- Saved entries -
····················
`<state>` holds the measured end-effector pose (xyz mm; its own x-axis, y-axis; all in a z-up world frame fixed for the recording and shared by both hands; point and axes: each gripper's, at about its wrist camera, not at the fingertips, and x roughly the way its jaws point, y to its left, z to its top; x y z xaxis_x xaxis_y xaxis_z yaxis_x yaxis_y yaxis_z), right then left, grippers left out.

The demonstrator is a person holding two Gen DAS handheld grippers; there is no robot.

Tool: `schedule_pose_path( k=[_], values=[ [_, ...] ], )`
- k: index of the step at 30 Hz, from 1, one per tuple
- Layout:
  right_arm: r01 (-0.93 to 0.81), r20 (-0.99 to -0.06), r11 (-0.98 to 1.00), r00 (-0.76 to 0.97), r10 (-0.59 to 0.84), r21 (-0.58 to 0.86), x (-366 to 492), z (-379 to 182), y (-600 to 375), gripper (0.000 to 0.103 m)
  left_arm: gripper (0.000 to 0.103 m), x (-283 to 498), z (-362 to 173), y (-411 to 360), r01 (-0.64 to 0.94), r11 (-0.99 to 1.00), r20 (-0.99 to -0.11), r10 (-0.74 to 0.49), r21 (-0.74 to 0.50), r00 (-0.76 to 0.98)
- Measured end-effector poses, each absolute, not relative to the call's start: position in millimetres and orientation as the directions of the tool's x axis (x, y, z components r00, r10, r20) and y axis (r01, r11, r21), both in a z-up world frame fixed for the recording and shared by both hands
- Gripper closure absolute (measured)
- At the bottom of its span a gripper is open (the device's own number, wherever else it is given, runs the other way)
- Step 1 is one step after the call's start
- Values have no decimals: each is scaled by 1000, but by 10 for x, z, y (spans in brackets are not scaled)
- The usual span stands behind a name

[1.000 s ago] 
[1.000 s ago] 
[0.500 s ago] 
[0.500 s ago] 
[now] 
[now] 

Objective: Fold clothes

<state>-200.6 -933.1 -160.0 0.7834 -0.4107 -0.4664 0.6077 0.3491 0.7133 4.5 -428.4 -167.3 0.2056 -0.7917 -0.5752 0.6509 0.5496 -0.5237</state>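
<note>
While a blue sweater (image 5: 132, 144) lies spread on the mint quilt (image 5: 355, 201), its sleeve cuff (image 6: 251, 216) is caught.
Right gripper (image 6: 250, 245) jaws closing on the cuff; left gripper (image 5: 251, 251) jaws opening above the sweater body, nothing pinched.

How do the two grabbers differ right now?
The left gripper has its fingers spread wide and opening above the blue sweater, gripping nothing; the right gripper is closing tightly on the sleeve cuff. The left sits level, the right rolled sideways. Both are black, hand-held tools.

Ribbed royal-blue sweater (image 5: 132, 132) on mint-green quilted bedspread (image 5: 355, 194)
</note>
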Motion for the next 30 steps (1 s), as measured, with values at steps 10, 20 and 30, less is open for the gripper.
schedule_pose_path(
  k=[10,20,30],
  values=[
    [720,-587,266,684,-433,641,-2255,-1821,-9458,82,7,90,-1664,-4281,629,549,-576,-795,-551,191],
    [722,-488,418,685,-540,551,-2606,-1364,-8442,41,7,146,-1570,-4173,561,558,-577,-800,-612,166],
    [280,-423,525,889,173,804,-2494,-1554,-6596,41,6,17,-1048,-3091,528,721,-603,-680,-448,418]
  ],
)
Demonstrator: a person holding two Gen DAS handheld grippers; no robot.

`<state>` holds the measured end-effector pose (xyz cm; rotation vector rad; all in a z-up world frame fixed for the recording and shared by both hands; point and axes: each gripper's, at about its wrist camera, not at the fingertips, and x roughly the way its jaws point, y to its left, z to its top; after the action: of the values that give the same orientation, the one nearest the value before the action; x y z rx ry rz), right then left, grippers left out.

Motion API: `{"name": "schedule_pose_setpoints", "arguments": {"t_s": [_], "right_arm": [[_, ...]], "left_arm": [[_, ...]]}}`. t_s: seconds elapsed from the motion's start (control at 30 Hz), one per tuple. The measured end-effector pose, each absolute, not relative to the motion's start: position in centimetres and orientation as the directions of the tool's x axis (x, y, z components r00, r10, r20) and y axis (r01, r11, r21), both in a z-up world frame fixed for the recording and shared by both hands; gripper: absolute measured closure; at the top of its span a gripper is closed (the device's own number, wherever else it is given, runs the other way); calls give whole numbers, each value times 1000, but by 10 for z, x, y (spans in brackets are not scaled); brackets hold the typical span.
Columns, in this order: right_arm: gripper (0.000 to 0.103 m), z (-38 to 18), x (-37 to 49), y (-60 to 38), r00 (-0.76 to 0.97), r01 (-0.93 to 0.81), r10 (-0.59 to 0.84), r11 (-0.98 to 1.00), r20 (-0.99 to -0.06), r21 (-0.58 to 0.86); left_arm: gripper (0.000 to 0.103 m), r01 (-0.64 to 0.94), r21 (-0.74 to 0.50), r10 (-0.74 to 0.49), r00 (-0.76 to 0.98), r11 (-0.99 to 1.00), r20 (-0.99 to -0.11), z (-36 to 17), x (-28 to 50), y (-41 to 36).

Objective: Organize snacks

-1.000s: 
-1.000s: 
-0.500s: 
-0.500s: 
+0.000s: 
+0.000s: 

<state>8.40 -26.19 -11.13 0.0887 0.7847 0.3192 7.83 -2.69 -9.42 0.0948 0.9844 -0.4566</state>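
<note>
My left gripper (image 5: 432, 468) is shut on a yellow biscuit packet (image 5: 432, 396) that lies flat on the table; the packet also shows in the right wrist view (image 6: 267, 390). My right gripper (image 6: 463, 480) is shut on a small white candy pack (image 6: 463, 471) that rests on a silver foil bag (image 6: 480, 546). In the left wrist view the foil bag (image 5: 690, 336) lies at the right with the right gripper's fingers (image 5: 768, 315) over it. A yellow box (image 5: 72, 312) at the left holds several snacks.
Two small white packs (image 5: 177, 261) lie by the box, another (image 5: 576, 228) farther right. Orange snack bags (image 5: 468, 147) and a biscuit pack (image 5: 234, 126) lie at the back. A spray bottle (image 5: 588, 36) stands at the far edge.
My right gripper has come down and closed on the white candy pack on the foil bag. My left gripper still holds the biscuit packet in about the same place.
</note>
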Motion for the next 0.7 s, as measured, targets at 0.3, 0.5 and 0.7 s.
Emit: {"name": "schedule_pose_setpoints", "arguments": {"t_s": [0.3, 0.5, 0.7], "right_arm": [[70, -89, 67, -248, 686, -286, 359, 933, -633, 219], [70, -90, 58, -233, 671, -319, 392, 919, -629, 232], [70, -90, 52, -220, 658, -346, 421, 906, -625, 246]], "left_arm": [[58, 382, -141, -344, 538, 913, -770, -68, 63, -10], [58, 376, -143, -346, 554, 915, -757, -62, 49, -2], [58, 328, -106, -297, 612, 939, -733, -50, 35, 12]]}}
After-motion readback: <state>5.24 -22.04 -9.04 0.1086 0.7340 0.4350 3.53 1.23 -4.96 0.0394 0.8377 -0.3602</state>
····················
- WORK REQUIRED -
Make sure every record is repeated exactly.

- FINISHED EXERCISE -
`<state>` holds the measured end-effector pose (xyz mm; its own x-axis, y-axis; all in a z-up world frame fixed for the recording and shared by both hands; point and axes: each gripper's, at about its wrist camera, not at the fingertips, and x roughly the way its jaws point, y to its left, z to its top; x y z xaxis_x xaxis_y xaxis_z yaxis_x yaxis_y yaxis_z), right then left, grippers left out.

The demonstrator is a person holding two Gen DAS handheld grippers; there is no robot.

Tool: `schedule_pose_path( k=[_], values=[ [_, ...] ], )`
- k: index of the step at 30 Hz, from 1, one per tuple
- Layout:
  right_arm: r01 (-0.93 to 0.81), r20 (-0.99 to -0.06), r11 (-0.98 to 1.00), r00 (-0.76 to 0.97), r10 (-0.59 to 0.84), r21 (-0.58 to 0.86), x (-366 to 492), z (-379 to 182), y (-600 to 375), gripper (0.000 to 0.103 m)
  left_arm: gripper (0.000 to 0.103 m), x (-283 to 498), z (-362 to 173), y (-411 to 360), r01 (-0.64 to 0.94), r11 (-0.99 to 1.00), r20 (-0.99 to -0.11), r10 (-0.74 to 0.49), r21 (-0.74 to 0.50), r00 (-0.76 to 0.98)
- Measured end-effector poses, each absolute, not relative to the call's start: position in millimetres and orientation as the directions of the tool's x axis (x, y, z components r00, r10, r20) and y axis (r01, r11, r21), both in a z-up world frame fixed for the recording and shared by both hands
- Gripper closure absolute (measured)
- At the bottom of its span a gripper is open (the device's own number, wherever else it is given, runs the other way)
- Step 1 is one step after the call's start
- Values have no decimals: each is scaled by 1000, but by 10 for x, z, y (spans in brackets are not scaled)
- The usual span stands behind a name

[1.000 s ago] 
[1.000 s ago] 
[0.500 s ago] 
[0.500 s ago] 
[now] 
[now] 

Objective: Fold clothes

<state>-200.6 -933.1 -160.0 0.7834 -0.4107 -0.4664 0.6077 0.3491 0.7133 4.5 -428.4 -167.3 0.2056 -0.7917 -0.5752 0.6509 0.5496 -0.5237</state>
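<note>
While a blue sweater (image 5: 132, 144) lies spread on the mint quilt (image 5: 355, 201), its sleeve cuff (image 6: 251, 216) is caught.
Right gripper (image 6: 250, 245) jaws closing on the cuff; left gripper (image 5: 251, 251) jaws opening above the sweater body, nothing pinched.

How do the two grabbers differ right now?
The left gripper has its fingers spread wide and opening above the blue sweater, gripping nothing; the right gripper is closing tightly on the sleeve cuff. The left sits level, the right rolled sideways. Both are black, hand-held tools.

Ribbed royal-blue sweater (image 5: 132, 132) on mint-green quilted bedspread (image 5: 355, 194)
</note>
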Motion for the next 30 steps (1 s), as measured, with values at steps 10, 20 and 30, less is open for the gripper.
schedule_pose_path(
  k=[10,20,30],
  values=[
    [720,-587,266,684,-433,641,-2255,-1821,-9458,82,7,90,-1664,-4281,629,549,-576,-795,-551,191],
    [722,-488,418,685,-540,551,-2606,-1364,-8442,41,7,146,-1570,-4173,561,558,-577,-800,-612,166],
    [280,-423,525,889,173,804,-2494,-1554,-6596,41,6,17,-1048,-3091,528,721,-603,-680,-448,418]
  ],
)
Demonstrator: a person holding two Gen DAS handheld grippers; no robot.

`<state>` holds the measured end-effector pose (xyz cm; rotation vector rad; all in a z-up world frame fixed for the recording and shared by both hands; point and axes: each gripper's, at about its wrist camera, not at the fingertips, and x roughly the way its jaws point, y to its left, z to its top; after the action: of the values that give the same orientation, the one nearest the value before the action; x y z rx ry rz), right then left, grippers left out.

Motion API: `{"name": "schedule_pose_setpoints", "arguments": {"t_s": [_], "right_arm": [[_, ...]], "left_arm": [[_, ...]]}}`. t_s: seconds elapsed from the motion's start (control at 30 Hz), one per tuple. The measured end-effector pose, each absolute, not relative to the motion's start: position in centimetres and orientation as the directions of the tool's x axis (x, y, z components r00, r10, r20) and y axis (r01, r11, r21), both in a z-up world frame fixed for the recording and shared by both hands; gripper: absolute measured closure; at the top of its span a gripper is closed (the device's own number, wherever else it is given, runs the other way); calls give whole numbers, each value times 1000, but by 10 for z, x, y (spans in brackets are not scaled); brackets hold the typical span.
Columns, in this order: right_arm: gripper (0.000 to 0.103 m), z (-38 to 18), x (-37 to 49), y (-60 to 38), r00 (-0.76 to 0.97), r01 (-0.93 to 0.81), r10 (-0.59 to 0.84), r11 (-0.98 to 1.00), r20 (-0.99 to -0.06), r21 (-0.58 to 0.86); left_arm: gripper (0.000 to 0.103 m), r01 (-0.64 to 0.94), r21 (-0.74 to 0.50), r10 (-0.74 to 0.49), r00 (-0.76 to 0.98), r11 (-0.99 to 1.00), r20 (-0.99 to -0.11), z (-36 to 17), x (-28 to 50), y (-41 to 36).

Objective: Organize snacks

-1.000s: 
-1.000s: 
-0.500s: 
-0.500s: 
+0.000s: 
+0.000s: 

<state>8.40 -26.19 -11.13 0.0887 0.7847 0.3192 7.83 -2.69 -9.42 0.0948 0.9844 -0.4566</state>
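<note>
My left gripper (image 5: 432, 468) is shut on a yellow biscuit packet (image 5: 432, 396) that lies flat on the table; the packet also shows in the right wrist view (image 6: 267, 390). My right gripper (image 6: 463, 480) is shut on a small white candy pack (image 6: 463, 471) that rests on a silver foil bag (image 6: 480, 546). In the left wrist view the foil bag (image 5: 690, 336) lies at the right with the right gripper's fingers (image 5: 768, 315) over it. A yellow box (image 5: 72, 312) at the left holds several snacks.
Two small white packs (image 5: 177, 261) lie by the box, another (image 5: 576, 228) farther right. Orange snack bags (image 5: 468, 147) and a biscuit pack (image 5: 234, 126) lie at the back. A spray bottle (image 5: 588, 36) stands at the far edge.
My right gripper has come down and closed on the white candy pack on the foil bag. My left gripper still holds the biscuit packet in about the same place.
</note>
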Motion for the next 0.7 s, as measured, targets at 0.3, 0.5 and 0.7 s.
Emit: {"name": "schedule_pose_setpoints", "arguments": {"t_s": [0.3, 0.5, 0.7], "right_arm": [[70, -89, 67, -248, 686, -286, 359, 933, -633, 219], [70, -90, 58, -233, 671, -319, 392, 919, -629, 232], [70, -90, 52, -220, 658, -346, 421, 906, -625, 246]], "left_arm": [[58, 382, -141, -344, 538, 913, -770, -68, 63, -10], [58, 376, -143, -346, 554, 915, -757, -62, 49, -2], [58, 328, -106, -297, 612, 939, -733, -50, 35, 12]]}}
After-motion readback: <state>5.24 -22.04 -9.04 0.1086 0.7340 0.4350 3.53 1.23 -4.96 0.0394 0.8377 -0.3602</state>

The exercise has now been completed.